-- Opening Marker --
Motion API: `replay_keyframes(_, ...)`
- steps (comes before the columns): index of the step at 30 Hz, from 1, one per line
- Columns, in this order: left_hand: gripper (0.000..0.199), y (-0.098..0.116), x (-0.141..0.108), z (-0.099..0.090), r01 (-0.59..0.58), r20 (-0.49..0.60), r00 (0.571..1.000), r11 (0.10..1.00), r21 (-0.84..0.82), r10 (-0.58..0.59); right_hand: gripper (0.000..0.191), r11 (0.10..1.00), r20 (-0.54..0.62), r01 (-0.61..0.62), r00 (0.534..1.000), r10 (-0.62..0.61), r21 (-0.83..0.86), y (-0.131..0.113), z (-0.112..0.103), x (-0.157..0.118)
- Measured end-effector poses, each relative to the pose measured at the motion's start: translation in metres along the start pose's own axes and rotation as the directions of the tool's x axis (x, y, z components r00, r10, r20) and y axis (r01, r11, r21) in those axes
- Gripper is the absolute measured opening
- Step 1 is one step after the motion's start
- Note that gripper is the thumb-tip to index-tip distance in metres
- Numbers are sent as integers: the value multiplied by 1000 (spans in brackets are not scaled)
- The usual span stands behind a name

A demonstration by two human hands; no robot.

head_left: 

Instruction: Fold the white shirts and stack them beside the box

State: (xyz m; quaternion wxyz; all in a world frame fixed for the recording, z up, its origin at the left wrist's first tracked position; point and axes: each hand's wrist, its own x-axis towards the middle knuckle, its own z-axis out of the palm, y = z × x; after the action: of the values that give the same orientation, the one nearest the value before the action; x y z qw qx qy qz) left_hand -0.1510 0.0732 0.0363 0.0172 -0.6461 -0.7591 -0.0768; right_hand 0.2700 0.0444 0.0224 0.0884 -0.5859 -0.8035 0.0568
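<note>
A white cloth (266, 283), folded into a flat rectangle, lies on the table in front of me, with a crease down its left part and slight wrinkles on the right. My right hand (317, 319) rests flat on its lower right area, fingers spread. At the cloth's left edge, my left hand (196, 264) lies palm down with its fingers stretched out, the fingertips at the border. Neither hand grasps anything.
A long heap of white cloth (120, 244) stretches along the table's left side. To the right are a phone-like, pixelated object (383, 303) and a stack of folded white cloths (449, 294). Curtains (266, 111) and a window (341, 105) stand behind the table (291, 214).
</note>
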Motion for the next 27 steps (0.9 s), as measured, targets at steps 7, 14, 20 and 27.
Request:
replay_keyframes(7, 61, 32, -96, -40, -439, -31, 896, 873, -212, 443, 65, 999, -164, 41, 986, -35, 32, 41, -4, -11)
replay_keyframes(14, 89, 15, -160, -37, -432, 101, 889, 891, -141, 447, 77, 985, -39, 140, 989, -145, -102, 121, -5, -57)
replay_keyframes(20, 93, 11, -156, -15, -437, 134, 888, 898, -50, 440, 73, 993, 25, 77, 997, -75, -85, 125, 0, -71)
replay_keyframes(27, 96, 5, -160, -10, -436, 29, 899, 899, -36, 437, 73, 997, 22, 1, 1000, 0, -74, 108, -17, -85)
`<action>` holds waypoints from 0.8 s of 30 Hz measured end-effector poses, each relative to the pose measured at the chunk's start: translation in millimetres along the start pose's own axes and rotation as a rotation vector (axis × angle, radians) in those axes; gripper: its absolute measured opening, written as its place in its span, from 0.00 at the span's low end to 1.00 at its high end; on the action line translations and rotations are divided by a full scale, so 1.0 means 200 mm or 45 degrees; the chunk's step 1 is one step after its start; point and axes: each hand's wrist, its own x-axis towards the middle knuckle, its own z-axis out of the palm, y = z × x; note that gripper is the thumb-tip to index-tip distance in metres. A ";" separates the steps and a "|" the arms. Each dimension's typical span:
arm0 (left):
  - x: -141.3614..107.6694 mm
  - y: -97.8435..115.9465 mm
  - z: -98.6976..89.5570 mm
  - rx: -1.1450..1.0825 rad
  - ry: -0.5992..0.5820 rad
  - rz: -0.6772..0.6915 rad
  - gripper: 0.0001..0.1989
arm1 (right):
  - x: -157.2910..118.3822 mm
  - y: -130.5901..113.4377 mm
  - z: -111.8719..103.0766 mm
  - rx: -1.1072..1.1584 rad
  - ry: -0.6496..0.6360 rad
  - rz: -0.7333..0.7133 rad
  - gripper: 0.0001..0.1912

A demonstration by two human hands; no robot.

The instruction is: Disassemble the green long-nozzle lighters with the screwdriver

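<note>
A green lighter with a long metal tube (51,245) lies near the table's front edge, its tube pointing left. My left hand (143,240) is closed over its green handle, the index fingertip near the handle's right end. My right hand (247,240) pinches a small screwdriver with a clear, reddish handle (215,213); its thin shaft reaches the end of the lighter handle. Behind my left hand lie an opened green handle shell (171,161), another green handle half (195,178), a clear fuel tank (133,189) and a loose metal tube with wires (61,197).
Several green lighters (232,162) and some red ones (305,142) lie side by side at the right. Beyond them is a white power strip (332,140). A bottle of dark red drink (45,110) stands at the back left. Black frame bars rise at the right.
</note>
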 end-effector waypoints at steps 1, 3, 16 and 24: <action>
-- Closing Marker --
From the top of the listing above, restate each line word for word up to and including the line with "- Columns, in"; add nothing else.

Motion API: `replay_keyframes(_, ...)`
- steps (comes before the columns): index of the step at 30 Hz, from 1, one per line
- Columns, in this order: left_hand: gripper (0.000..0.199), y (-0.098..0.116), x (-0.141..0.108), z (-0.099..0.090), r01 (-0.59..0.58), r20 (-0.49..0.60), r00 (0.571..1.000), r11 (0.10..1.00), r21 (-0.84..0.82), r10 (-0.58..0.59); right_hand: gripper (0.000..0.191), r11 (0.10..1.00), r20 (-0.54..0.62), r01 (-0.61..0.62), r00 (0.534..1.000), r10 (-0.62..0.61), r21 (-0.83..0.86), y (-0.131..0.113), z (-0.112..0.103), x (-0.157..0.118)

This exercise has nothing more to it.